Значит, там, в подвале был Олег. А показалось, что это был его конец, ведь про Олега он, кажется, знал, что тот успел застрелиться. Или не успел? А кто тогда — в лёт, как утка, — получил пулю в спину, перепрыгивая с одного дома на другой на Рю де ла Редженс в Брюсселе? Нет ответа. Но вот же, гостиничный номер — где? — и ванна, с горячей водой, уже совершенно красной от крови из вскрытых вен, и он, Степан Матвеев собственной персоной, прислушивается сквозь шум в висках к тому, как ломают дальнюю дверь.
Был ли этот сон вещим? Возможно. Но даже если и нет, что с того? Воспоминание о нем, как о реально прожитой жизни, сидело в плоти души, словно заноза или, вернее, не извлеченная вовремя пуля. Сидело, «гноилось», причиняя страдание, порождая горькую тоску, и не было забвения, вот в чем дело.

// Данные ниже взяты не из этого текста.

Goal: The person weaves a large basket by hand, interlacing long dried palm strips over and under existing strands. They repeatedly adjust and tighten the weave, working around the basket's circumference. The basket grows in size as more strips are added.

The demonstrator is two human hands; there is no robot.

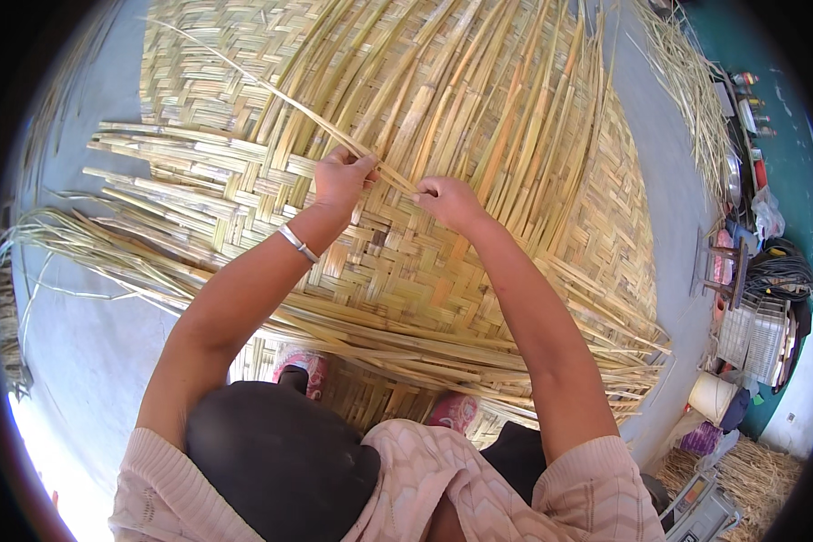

Может быть, об этом стоило поговорить с Олегом. Это ведь его профиль, но тогда пришлось бы, вероятно, рассказывать обо всем. Однако именного этого Степан делать и не хотел. Зачем? Вполне возможно, Цыц и сам видел такие сны. Да и неправильно — по внутреннему ощущению неправильно — было бы забывать то, что показало ему в ту ночь то ли провидение, то ли измученное недоговоренностями подсознание, то ли свойственный ему, как ученому, здравый смысл, помноженный на знания и логику. А вывод на самом деле был прост до ужаса. Взявшись за то, за что они дружно взялись здесь и сейчас, другого исхода трудно было бы ожидать. Так что, возможно, это был и вещий сон, а, может быть, всего лишь своевременное предупреждение, что жизнь не компьютерная игра и не авантюрный роман. В ней, в жизни, разведчики и подпольщики чаще умирают и в большинстве случаев умирают некрасиво. И значит, вопрос лишь в цене. Стоит ли игра свеч?
«Стоит», — решил Степан, закуривая.
Если вспомнить, это ведь именно он был «адвокатом дьявола» на памятной трехсторонней встрече в Амстердаме.